> ACTIVITY:
Beginning with the line that holds "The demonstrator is" in the data below, give again every line through the one that holds "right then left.", exactly as written.

> RECORDS TO PROCESS:

#####

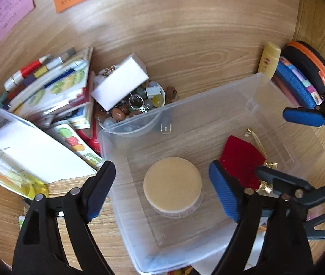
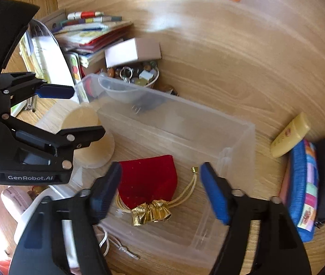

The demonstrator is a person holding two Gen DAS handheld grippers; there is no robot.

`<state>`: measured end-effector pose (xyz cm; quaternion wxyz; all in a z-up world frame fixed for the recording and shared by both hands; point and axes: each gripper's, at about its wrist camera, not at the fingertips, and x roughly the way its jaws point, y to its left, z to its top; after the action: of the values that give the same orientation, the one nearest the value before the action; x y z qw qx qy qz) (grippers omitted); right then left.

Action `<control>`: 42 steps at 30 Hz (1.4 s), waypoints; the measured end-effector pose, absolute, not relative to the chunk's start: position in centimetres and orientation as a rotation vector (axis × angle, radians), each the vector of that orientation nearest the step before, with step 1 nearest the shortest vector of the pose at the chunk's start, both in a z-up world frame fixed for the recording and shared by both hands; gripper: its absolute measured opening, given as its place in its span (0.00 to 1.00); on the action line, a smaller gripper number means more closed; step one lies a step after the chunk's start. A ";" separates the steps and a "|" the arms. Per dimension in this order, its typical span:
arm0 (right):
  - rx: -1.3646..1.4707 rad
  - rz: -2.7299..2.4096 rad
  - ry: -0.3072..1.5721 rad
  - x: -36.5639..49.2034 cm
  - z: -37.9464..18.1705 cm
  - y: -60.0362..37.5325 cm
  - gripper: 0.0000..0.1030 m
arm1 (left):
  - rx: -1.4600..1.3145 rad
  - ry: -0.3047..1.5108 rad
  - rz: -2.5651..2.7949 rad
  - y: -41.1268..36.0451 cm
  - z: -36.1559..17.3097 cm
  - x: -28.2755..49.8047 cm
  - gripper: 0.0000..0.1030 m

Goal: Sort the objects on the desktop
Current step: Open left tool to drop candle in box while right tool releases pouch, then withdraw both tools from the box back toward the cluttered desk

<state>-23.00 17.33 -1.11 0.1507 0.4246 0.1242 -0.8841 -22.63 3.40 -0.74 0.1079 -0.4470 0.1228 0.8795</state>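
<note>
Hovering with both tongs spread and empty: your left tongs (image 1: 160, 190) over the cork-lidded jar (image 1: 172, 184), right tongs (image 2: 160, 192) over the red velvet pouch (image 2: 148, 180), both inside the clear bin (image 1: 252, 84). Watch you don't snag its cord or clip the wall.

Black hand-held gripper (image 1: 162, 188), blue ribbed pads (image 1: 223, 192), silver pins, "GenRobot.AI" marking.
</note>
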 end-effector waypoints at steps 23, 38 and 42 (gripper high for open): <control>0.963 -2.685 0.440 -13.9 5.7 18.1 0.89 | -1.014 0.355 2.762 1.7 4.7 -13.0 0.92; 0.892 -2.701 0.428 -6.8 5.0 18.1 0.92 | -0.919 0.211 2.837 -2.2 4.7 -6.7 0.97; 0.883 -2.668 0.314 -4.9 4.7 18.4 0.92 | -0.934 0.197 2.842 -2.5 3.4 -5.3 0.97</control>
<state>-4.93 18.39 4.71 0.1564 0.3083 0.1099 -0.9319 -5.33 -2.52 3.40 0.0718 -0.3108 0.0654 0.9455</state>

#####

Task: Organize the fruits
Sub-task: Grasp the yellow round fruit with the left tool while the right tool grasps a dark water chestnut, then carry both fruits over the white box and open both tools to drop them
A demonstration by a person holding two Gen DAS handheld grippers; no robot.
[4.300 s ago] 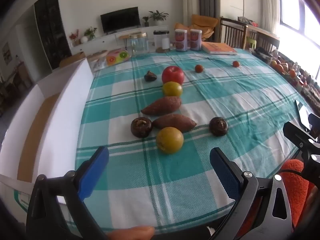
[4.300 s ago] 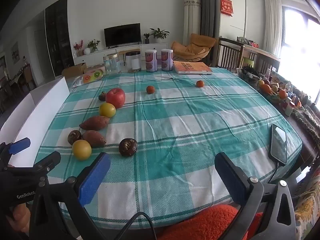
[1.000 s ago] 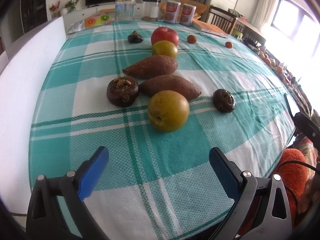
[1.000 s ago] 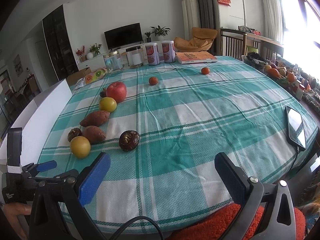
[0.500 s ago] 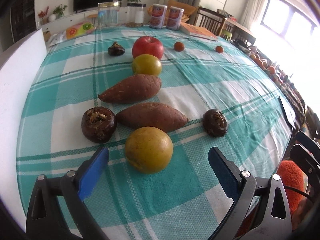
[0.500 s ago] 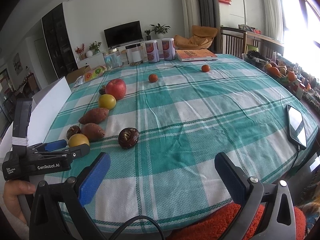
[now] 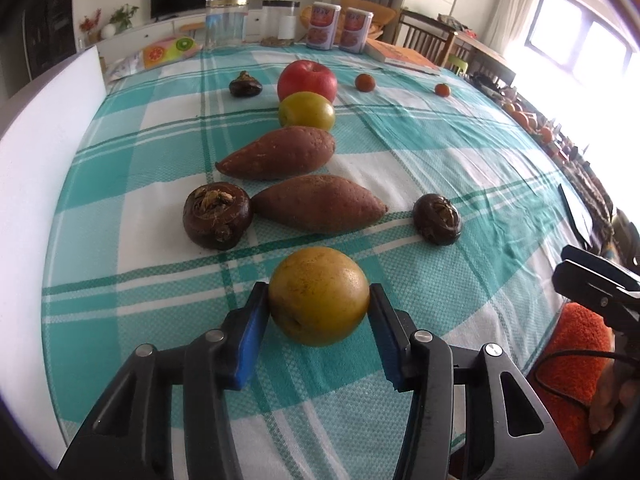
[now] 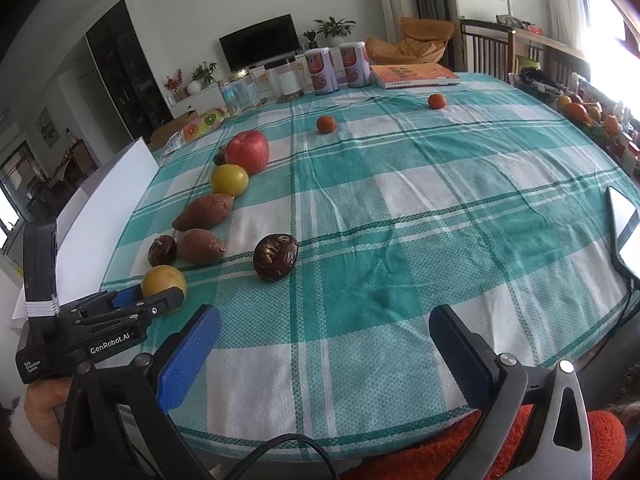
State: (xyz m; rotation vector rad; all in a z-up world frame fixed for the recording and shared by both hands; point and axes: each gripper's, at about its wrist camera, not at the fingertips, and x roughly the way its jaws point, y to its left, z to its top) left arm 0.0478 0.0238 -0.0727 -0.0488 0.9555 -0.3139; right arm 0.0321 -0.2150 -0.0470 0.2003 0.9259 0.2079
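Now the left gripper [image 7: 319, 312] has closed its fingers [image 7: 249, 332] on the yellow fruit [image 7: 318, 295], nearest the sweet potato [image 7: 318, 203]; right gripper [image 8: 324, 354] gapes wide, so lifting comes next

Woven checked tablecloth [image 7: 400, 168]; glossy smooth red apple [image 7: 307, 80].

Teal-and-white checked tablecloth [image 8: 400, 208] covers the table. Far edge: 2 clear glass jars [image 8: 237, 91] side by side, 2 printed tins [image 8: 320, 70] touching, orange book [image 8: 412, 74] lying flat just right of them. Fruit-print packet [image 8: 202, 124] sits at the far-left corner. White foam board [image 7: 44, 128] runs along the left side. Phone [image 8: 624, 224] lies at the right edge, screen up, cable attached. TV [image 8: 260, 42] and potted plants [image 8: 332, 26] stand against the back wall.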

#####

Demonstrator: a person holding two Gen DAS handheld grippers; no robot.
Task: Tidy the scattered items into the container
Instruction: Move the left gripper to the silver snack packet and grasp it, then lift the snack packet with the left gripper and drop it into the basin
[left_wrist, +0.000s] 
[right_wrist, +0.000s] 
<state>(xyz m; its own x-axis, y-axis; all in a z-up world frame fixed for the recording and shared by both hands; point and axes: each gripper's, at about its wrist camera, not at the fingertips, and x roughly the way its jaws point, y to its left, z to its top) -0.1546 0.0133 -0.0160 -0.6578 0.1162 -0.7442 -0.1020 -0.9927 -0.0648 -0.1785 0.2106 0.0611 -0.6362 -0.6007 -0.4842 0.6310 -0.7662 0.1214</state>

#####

> RESULT:
The demonstrator is a person holding two Gen DAS handheld grippers; there is no robot.

`<state>`: measured end-effector pose (xyz cm; quaternion wxyz; all in a z-up world frame fixed for the recording and shared by both hands; point and axes: each gripper's, at about its wrist camera, not at the fingertips, and x roughly the way its jaws point, y to its left, z to its top; after the action: of the values that give the same orientation, the one nearest the value before the action; x y z qw qx qy qz) (grippers omitted); right then left.

Here is where the answer stops.